Even if the exploit is successful on IE8 on Vista or Win7, the reduced security mode that it runs in will prevent it from actually doing anything.
Sure it may be able to crash the browser, or maybe screw with a favorite, but it can't access user files and especially can't do anything to the OS even if the exploit works.
So saying it is a 'problem' on Vista or Win7 is stretching the truth.
Then why would Microsoft state that IE8 is vulnerable to this flaw? They don't seem to be known for exaggerating the vulnerability of their software. I'm sure I'm missing something here, I'm just sincerely not seeing why Microsoft would claim it would affect IE8 if they could make the opposite claim with any accuracy.

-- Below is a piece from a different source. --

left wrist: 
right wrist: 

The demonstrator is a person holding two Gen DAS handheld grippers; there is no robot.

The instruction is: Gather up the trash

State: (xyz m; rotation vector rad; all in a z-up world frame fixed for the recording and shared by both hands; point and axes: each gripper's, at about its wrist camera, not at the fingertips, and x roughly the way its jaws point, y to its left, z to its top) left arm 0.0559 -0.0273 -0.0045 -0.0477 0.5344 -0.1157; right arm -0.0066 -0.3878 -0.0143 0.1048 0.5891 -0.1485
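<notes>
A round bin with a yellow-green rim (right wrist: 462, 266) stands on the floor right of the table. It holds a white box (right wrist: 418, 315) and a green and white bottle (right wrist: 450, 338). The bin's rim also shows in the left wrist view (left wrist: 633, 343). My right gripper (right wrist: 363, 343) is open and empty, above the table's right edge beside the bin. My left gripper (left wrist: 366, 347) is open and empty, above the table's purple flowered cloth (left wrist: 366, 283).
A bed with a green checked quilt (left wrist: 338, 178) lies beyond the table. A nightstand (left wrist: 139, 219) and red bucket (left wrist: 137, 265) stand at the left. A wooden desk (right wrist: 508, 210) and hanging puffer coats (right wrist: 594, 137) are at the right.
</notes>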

And how are other browsers better in that case?
This whole problem is based on fact that MS is not willing/able to fix this issue for quite long time (days?). Other browsers are different in a way that they are fixing security issues ASAP.
839*929
A security fix which breaks other required functionality isn't much better though is it? A patch rushed out the door without much testing isn't a patch I necessarly want to install.
So I was doing an install of ATT DSL a few months ago. You don't just plug it in, you have to authenticate.
Only IE works with their server, and the install disc includes IE6 in case you don't have it.
That's simple B.S. Every person I deal with in supporting their machine I get rid of every shortcut to IE and tell them that they have a new browser. They all love Firefox and Opera. I use Firefox (with noscript) to fix computers with alot of kids. This is good because some kids click everything they can find online! For slow systems I install Opera. It uses the least system resources and starts the fastest. This makes the user very happy cuz all they want is for their machine to function as advertised. So they don't really love the browser, they couldn't give two shits, they just know if it works on facebook, or takes forever loading up a 'heavy' page.
My compromise to the problem of users installing Firefox is simply to accept it and push updates to them.
I have a GPO with computer startup script that checks if Firefox is installed, if it's not the latest version it installs the latest version. The downside of this approach is that I have to manually update the script everytime there is an update, and this does nothing to update add-ons. IE at least gets updated via wsus and I don't even have to think about it.
The real solution is not open source browsers specifically...
The real solution is diversity.
All software will have bugs, but they are a lot more difficult to exploit if there are a handful of different browsers running on a handful of different platforms and hardware architectures that your targets could be running. Also, having an even split in the market would force all the different software makers to compete on quality... If one vendors drags their feet they will face losing lots of market share... MS can drag their feet without risk of losing anything right now because people are locked in to them.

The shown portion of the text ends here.